The basic idea is then to get people thinking about the tools that they would need to judge these things. Instead of trying to learn the science and work out for yourself, as the scientist would, whether COVID is caused by a virus or something else, there’s this other route to making decisions, which is to identify who the experts are and see if there’s a solid community consensus. We aren’t taught those tools at school. I do argue in the book, in the final chapter, that this ought to be part of our schooling, this social epistemology—how to measure the opinions of expert communities, which is not easy to do, but it’s easier than trying to learn all the science yourself, and trying to be the scientist. So that’s certainly one audience.

I would also mention scientists themselves, because I think scientists themselves often don’t know when to call something a fact. An IPCC author recently said this explicitly in an article. When they’re writing a report about climate change, and something is not yet a fact, they have to put in brackets after the statement “high confidence” or “very high confidence.” But if it is an established scientific fact, they can just state it. It doesn’t have to have that qualifier on the end, “very high confidence.” So this does actually matter for the way these scientists write those reports. When they were interviewed recently, this writer said, we could really do with a theory of when a theory becomes a fact. Ernst Mayer, the famous biologist, once said essentially the same thing. He was surprised that philosophers hasn’t come up with an account of when something becomes a scientific fact. That hasn’t really been on the agenda for philosophers of science, even though it’s something the scientists themselves want or even need. There are various different audiences, but that gives you an idea of the audiences that I had in mind.

 

JB: I would say now with my hat on as a sociologist, which is a hat I don’t often use, other communities have come up with the definition of when something is a fact. The recently passed Bruno Latour, for instance, in his famous discussion of facticious, does more or less exactly this. But it is a social account.

Perhaps we can go back to how a focus on social elements of knowledge production, especially how justification and legitimation contributed, not always in good ways, to the anti-realist fire, or the ways in which some anti-realists have managed to use their arguments to talk out when it comes to things such as climate change. I had a brush with that in some senses, myself, when I published this infamous article about how there’s no such thing as following the science at the very start of the COVID-19 pandemic, the point of which was obviously to draw attention to the fact that the problem of political accountability is a problem of politicians, not a problem of science. But some people have taken it to be an anti-realist claim, saying oh, well, we don’t actually know anything about COVID. Whereas, in fact, we already knew a lot about COVID, and these things turned out to be reliable scientific fact. Which actually brings me to the third area that I wanted to explore.

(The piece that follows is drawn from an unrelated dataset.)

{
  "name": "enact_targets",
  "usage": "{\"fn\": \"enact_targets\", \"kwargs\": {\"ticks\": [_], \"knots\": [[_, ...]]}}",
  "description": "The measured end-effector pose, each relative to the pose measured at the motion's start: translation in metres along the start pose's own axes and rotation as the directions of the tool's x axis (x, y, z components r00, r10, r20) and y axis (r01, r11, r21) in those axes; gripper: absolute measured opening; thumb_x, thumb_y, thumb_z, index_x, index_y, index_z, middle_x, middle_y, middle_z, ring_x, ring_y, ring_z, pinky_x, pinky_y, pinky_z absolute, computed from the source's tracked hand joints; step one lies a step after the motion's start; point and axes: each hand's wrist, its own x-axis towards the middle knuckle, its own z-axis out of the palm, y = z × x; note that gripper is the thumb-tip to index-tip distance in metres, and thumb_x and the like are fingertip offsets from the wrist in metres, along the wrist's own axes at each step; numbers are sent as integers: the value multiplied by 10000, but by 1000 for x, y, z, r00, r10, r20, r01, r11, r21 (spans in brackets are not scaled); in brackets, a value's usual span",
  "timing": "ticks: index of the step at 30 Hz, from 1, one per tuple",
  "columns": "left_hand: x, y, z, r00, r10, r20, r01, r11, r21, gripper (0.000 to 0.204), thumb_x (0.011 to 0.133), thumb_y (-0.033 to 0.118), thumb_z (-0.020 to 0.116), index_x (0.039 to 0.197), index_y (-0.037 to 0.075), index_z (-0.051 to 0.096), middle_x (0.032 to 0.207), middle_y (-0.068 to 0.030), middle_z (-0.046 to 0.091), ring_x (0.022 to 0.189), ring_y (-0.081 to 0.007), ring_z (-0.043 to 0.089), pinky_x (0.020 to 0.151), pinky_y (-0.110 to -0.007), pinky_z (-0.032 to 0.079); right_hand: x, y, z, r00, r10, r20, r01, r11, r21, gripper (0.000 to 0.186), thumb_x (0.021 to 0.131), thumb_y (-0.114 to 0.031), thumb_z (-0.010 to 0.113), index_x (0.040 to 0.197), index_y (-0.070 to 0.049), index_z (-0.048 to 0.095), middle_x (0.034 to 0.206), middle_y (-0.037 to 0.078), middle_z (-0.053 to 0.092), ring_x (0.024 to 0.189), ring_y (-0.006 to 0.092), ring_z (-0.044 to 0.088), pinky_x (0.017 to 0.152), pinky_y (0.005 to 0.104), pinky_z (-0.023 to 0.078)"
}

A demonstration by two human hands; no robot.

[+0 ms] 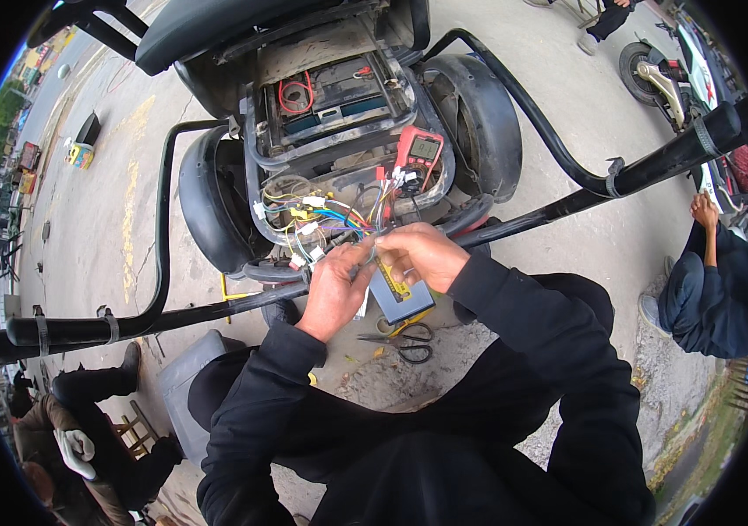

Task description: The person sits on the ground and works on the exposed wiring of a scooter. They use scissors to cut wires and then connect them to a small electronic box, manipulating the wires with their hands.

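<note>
My left hand (336,285) and my right hand (426,256) meet at the front edge of the vehicle's frame, fingertips pinched close together on a thin wire at the end of a loom. The point of contact is partly hidden by the fingers. Just beyond them spreads a bundle of colored wires (328,213) with white, yellow and red connectors. A red multimeter (419,156) leans on the frame beyond my right hand. Below my hands sits a grey-blue box (398,301) with a yellow label, partly covered by my right hand.
Black-handled scissors (411,344) lie on the ground between my legs. The vehicle's raised seat (233,31) and open compartment (326,88) stand ahead, flanked by black fenders (472,127) and tube bars (168,202). People sit at left (76,447) and right (714,280); a motorcycle (667,83) stands far right.
</note>
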Motion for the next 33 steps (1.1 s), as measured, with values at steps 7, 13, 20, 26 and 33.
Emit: {"fn": "enact_targets", "kwargs": {"ticks": [7,13,20,26,33], "knots": [[0,3,-3,997,-68,34,70,995,-69,444,974,43,743,1413,-23,710,1086,-234,754,1057,-436,724,920,-481,574,-14,-1,2,947,-293,-132,220,891,-397,299,1137,-321,686,1203,-38,756,1015,29,781,743,85,703,596,227,527],[-1,8,3,999,-12,-32,11,999,-52,394,1035,69,696,1407,-61,699,1109,-267,762,1073,-469,723,922,-512,579,-12,7,2,986,-167,-21,167,986,-20,306,1130,-363,710,1139,-66,781,959,-17,748,803,62,682,610,246,507],[-3,6,8,996,-46,-79,39,996,-84,433,1025,66,695,1450,-18,686,1051,-247,764,990,-451,710,863,-541,561,-2,14,1,994,-86,-71,97,984,152,216,1097,-322,780,1041,-113,771,833,-55,664,643,52,589,531,237,416],[-2,1,15,991,-3,-135,-10,995,-99,480,1010,85,700,1481,0,658,1001,-263,751,969,-466,715,856,-556,562,0,12,4,993,-84,-84,99,978,183,191,1093,-271,784,1092,-81,766,805,-42,636,613,61,572,490,232,400],[-2,-1,16,994,-51,-99,37,989,-141,516,1011,91,695,1513,-3,617,1033,-272,758,1013,-476,723,883,-562,564,4,10,10,987,-114,-117,129,983,133,189,1091,-268,785,1044,-90,743,802,-41,636,599,52,565,479,225,395]]}}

The way to wash out biases is to take the considered judgement of a whole community that has somehow formed a consensus of an idea.

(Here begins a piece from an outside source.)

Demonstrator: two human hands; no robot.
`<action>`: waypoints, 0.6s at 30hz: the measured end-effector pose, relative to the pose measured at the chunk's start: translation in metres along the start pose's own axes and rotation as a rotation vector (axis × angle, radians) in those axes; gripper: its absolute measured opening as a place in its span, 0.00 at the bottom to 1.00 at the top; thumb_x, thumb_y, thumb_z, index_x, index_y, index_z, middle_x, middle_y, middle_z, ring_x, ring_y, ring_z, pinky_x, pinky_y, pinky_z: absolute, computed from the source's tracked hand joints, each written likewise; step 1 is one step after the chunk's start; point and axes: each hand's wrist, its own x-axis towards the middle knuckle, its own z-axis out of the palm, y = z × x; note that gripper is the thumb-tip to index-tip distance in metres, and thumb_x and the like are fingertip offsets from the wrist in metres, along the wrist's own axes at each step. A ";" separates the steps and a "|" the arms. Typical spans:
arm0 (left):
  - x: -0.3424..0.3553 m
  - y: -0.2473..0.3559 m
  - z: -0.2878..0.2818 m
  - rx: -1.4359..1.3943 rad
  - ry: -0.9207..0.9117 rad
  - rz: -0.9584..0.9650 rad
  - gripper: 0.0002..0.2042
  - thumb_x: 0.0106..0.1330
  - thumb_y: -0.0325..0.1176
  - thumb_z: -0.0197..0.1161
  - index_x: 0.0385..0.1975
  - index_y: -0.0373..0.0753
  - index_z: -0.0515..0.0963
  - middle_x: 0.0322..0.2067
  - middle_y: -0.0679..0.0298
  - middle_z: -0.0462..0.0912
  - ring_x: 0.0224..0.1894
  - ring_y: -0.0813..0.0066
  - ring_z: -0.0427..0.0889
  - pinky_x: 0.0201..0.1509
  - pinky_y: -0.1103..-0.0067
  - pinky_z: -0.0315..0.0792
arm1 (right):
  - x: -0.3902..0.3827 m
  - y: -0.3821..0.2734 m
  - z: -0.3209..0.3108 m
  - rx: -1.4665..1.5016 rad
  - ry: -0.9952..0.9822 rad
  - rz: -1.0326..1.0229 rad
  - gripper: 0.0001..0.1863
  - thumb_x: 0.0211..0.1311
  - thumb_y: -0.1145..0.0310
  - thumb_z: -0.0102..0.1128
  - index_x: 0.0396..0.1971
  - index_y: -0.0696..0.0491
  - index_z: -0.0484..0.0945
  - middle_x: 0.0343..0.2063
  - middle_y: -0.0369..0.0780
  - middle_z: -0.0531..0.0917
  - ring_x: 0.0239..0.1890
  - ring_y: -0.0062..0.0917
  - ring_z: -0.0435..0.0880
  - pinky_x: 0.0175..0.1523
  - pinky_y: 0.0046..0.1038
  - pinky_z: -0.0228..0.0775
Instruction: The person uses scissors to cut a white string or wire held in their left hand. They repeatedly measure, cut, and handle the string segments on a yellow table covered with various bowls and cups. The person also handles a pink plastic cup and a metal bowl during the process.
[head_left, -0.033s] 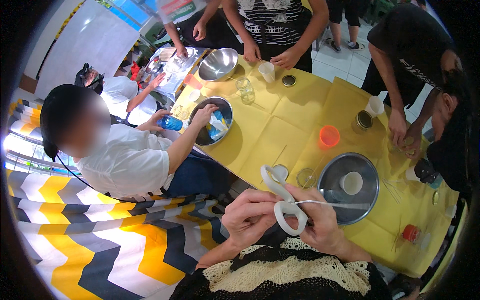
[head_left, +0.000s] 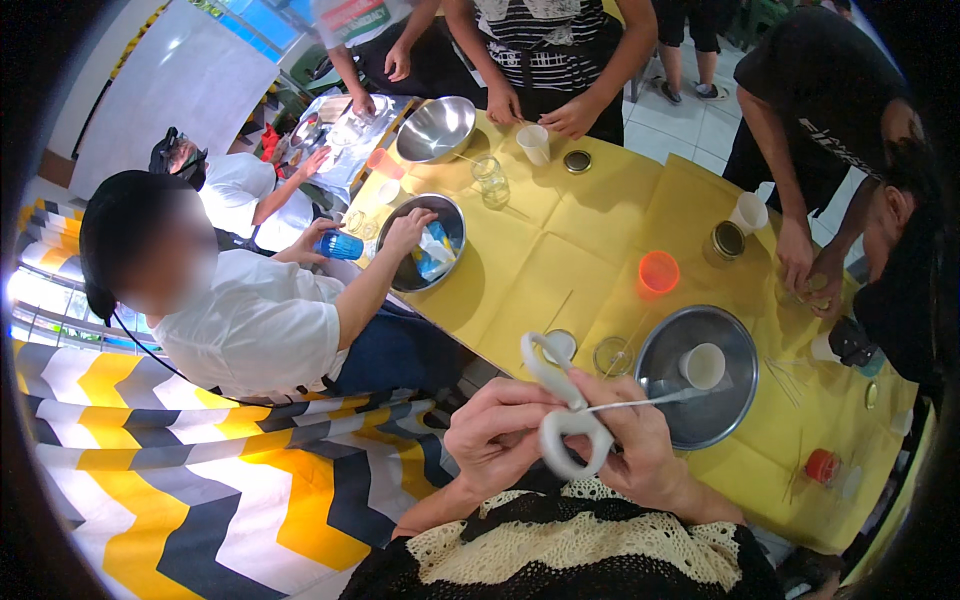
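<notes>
A pair of scissors [head_left: 577,446] with white handles is in front of me, its two finger loops toward the left. A thin pale strip, apparently the blades seen nearly edge-on, runs right over a metal bowl [head_left: 655,345]. My right hand [head_left: 640,430] is closed around the scissors near where the handles meet. Close against the handles, my left hand [head_left: 500,435] has its fingers pressed together; their tips are hidden behind the scissors, so what they pinch is not visible. Inside the bowl stands a white cup [head_left: 702,367].
An orange cup [head_left: 659,274], a glass jar [head_left: 490,182] and thin sticks [head_left: 785,378] lie about the yellow-covered table [head_left: 540,285]. At left, a person in white [head_left: 270,320] reaches into another metal bowl [head_left: 456,255]. Other people work along the far and right sides.
The scissors have turned slightly: the lower loop sits lower and further left and is blurred, while the far end of the pale strip is higher. My hands stay in nearly the same place.
</notes>
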 end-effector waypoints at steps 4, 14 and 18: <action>-0.001 -0.003 0.001 -0.024 0.021 0.014 0.11 0.47 0.23 0.68 0.32 0.31 0.78 0.32 0.53 0.79 0.32 0.70 0.79 0.35 0.81 0.72 | 0.002 -0.007 -0.007 -0.047 -0.078 0.069 0.34 0.43 0.69 0.64 0.55 0.57 0.65 0.36 0.45 0.75 0.33 0.33 0.75 0.33 0.29 0.69; -0.008 -0.001 0.007 0.007 0.133 -0.014 0.13 0.46 0.24 0.69 0.33 0.32 0.78 0.32 0.53 0.79 0.32 0.70 0.80 0.34 0.82 0.72 | 0.007 -0.005 -0.011 -0.002 -0.134 0.036 0.36 0.49 0.55 0.62 0.57 0.55 0.63 0.37 0.45 0.73 0.35 0.35 0.73 0.39 0.32 0.66; -0.006 -0.006 0.005 0.009 0.115 0.035 0.12 0.47 0.24 0.69 0.32 0.32 0.78 0.32 0.54 0.79 0.32 0.70 0.80 0.34 0.82 0.72 | 0.007 -0.006 -0.009 0.089 -0.128 0.090 0.37 0.46 0.56 0.66 0.56 0.56 0.63 0.37 0.45 0.74 0.36 0.35 0.74 0.39 0.32 0.66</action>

Speaking of different audiences, this is more properly my domain of research and interest. I fully agree with your argument that a lot of this has to do with the fact that people are not taught how to analyze, compare, and evaluate arguments—if those arguments are too disciplinarily specific, or if they require too high an epistemic threshold to understand them. Elizabeth Anderson has also suggested something that I think is very similar to your proposal in terms of how to determine or have confidence in expert agreement or around expert consensus, or what should be considered proper expert consensus. But I’m more interested in the other side of knowledge claims.

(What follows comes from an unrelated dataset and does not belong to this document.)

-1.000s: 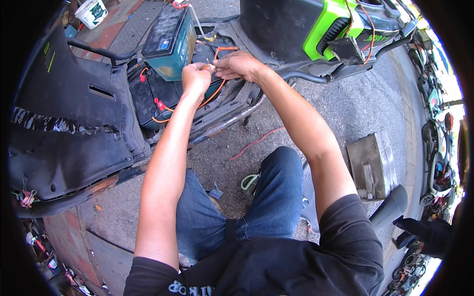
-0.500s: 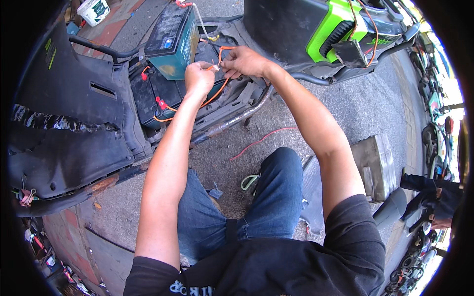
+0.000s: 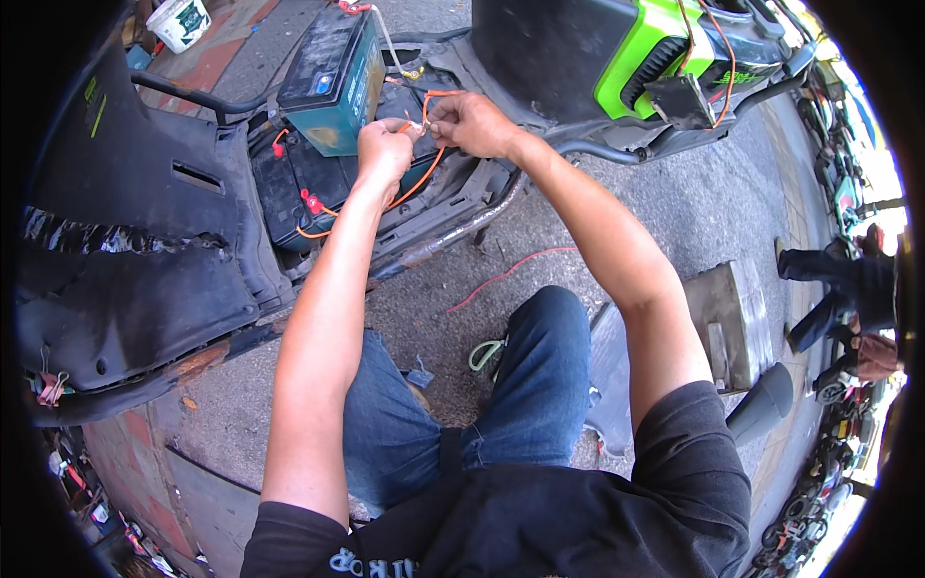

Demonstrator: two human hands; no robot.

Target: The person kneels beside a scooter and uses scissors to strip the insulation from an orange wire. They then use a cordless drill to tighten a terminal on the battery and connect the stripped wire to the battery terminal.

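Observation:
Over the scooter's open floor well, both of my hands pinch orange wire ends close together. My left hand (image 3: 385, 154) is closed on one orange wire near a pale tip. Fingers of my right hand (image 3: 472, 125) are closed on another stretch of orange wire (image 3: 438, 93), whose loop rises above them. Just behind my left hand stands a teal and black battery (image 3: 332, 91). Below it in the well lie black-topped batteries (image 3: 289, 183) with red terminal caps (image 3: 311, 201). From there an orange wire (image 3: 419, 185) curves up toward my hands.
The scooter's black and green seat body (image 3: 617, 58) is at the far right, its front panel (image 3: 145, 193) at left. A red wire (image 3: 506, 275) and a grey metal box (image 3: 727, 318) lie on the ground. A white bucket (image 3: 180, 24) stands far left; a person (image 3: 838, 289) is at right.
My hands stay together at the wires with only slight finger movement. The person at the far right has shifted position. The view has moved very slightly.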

Why is it that people—if we take into account that people sometimes claim not to know, or in some ways choose not to know—choose not believe science, choose not to even know what science is, not necessarily because they cannot understand it, or because it’s too complex, or because they don’t have the background knowledge necessary to assess the validity or reliability of particular scientific claims, but perhaps because there are other reasons. In the piece that I wrote for the Philosopher about a year-and-a-half ago, the epistemic autonomy and the free nose guide problem, I engaged with this, and that’s the problem or the concept of epistemic autonomy. I really like the dinosaur extinction example because it’s a clear one, where in some ways nothing hinges on whether someone accepts the asteroid extinction theory or not. Regardless of whether you believe that an asteroid hit was what contributed, if not directly caused, the extinction of the dinosaurs, your life will not really change much. So what would make people want to claim that this is something that they’re not certain about? How should we approach the claims, or how should we approach the skepticism, that it’s not only or not at all an outcome of ignorance in the traditional sense—or lack of knowledge, or lack of epistemic capability—as much as an expression of a desire for epistemic autonomy or independence, no matter how misdirected?

 

PV: I do touch on this in the book quite a few times. There’s this quote from Douglas Alton, who’s a philosopher of education amongst other things, saying that a big goal of education for a long time was intellectual independence for all. One of the ideas behind this is that we just need to get everybody more educated about science, and then we can all benefit from that. Because often the problem is that people are making judgements from a place of significant ignorance, and we just need to improve science education, and people can make better choices about whether to get their children vaccinated, or whatever the agenda may be. Alton argues that it will be better to teach people to trust the expert consensus. I think that’s what he’s saying. And that’s basically what my book is saying.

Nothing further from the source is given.